WORK REQUEST: Copy every line from the records that holds the word "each".

====== MATERIAL PROVIDED

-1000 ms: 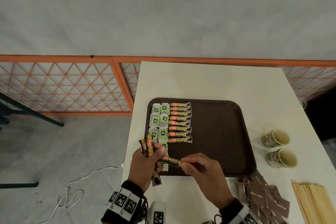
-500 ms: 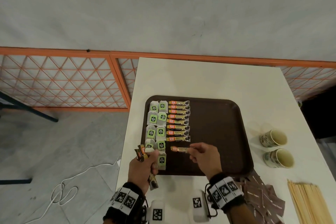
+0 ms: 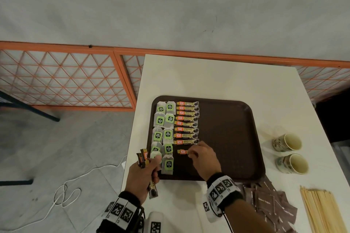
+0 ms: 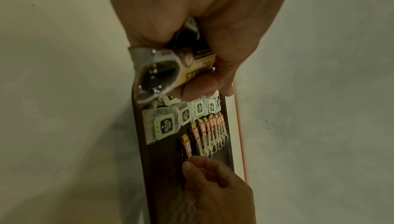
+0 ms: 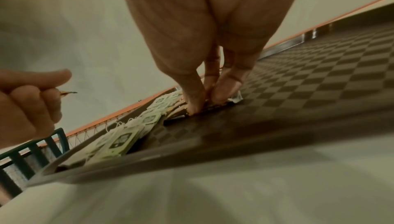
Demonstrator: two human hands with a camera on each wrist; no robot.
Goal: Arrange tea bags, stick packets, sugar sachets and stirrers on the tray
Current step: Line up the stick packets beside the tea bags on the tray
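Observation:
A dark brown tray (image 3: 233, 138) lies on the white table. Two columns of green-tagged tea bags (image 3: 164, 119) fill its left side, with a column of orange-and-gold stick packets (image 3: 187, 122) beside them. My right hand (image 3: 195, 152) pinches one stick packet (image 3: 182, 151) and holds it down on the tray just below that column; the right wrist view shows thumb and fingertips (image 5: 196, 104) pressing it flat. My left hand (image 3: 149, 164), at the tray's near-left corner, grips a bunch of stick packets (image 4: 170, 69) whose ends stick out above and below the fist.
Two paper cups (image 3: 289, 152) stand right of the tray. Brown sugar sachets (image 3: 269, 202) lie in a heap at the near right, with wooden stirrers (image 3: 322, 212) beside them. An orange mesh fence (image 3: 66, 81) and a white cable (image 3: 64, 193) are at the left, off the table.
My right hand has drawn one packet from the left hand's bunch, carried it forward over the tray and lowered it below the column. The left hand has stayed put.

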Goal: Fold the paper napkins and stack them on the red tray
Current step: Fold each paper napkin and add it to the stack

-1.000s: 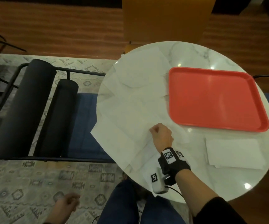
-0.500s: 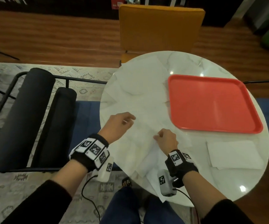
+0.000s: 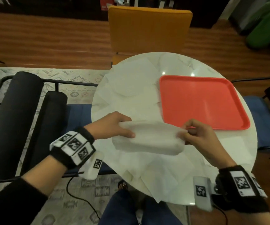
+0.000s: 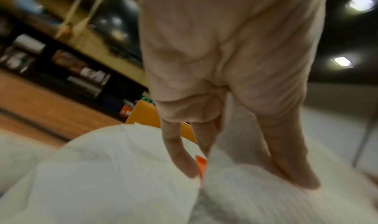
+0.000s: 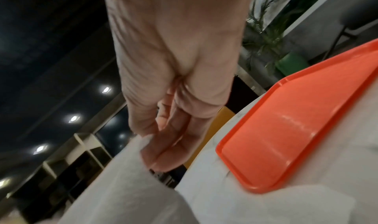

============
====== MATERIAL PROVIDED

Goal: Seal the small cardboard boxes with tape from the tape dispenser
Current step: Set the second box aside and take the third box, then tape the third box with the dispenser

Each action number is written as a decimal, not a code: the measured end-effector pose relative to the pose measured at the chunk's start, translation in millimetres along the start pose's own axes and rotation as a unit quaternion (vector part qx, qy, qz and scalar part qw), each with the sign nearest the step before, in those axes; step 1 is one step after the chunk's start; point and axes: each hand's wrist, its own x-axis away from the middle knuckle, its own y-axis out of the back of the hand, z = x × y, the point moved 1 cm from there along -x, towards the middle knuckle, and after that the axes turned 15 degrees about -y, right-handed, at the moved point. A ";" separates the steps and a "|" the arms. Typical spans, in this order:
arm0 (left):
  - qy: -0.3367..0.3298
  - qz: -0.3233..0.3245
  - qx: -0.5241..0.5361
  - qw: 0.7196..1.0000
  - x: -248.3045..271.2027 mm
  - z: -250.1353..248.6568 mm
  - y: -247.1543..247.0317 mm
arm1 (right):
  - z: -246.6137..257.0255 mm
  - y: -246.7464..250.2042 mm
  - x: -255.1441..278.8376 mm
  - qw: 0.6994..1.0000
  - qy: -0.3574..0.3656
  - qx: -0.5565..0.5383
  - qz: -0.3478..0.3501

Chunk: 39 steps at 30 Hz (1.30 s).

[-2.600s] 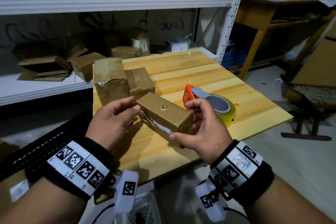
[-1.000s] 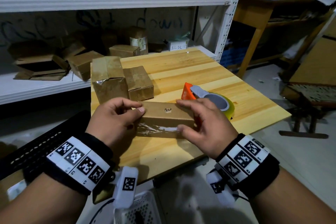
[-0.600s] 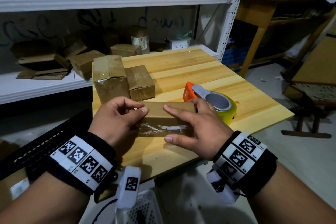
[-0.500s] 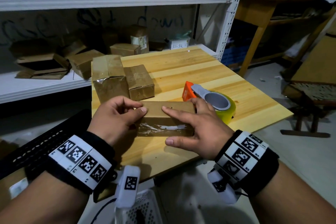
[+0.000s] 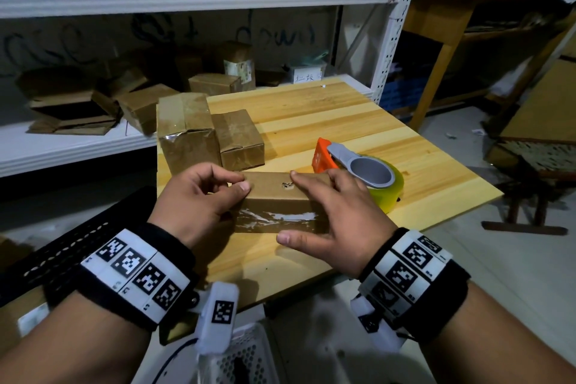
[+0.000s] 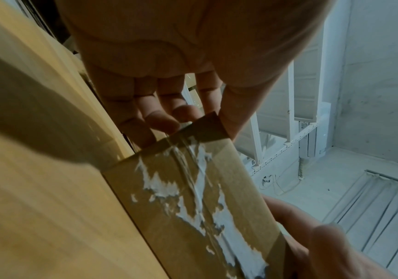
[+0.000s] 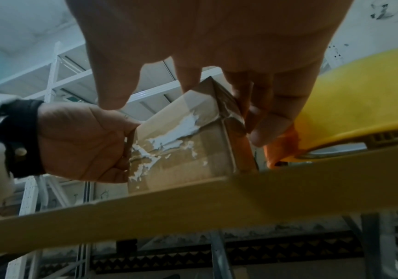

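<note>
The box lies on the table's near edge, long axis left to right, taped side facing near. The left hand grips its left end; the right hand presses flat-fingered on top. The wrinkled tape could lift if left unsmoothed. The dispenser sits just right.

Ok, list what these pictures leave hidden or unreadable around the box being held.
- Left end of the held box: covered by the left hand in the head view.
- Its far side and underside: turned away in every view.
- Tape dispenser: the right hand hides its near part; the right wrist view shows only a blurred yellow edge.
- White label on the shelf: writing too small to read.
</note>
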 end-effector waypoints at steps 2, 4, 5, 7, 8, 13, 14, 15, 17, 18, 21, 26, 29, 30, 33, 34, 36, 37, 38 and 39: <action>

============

RESULT BELOW:
Demonstrator: two human hands with a camera on each wrist; no robot.
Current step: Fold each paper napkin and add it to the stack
Each action number is written as a decimal, not a code: the measured end-effector pose relative to the pose measured at the chunk's start, translation in millimetres along the start pose's own axes and rotation as a unit quaternion (vector part qx, qy, qz and scalar part qw), each with the sign nearest the step before, in those axes; step 1 is one step after the chunk's start; point and axes: each hand's wrist, its own x-axis away from the middle knuckle, its own y-axis out of the back of the hand, z = x × y, the point moved 1 cm from there along -x, towards the middle knuckle, and after that the axes turned 15 degrees about -y, right-handed, at the moved point. A ";" separates the steps and a "|" the arms. Typical spans, in this order:

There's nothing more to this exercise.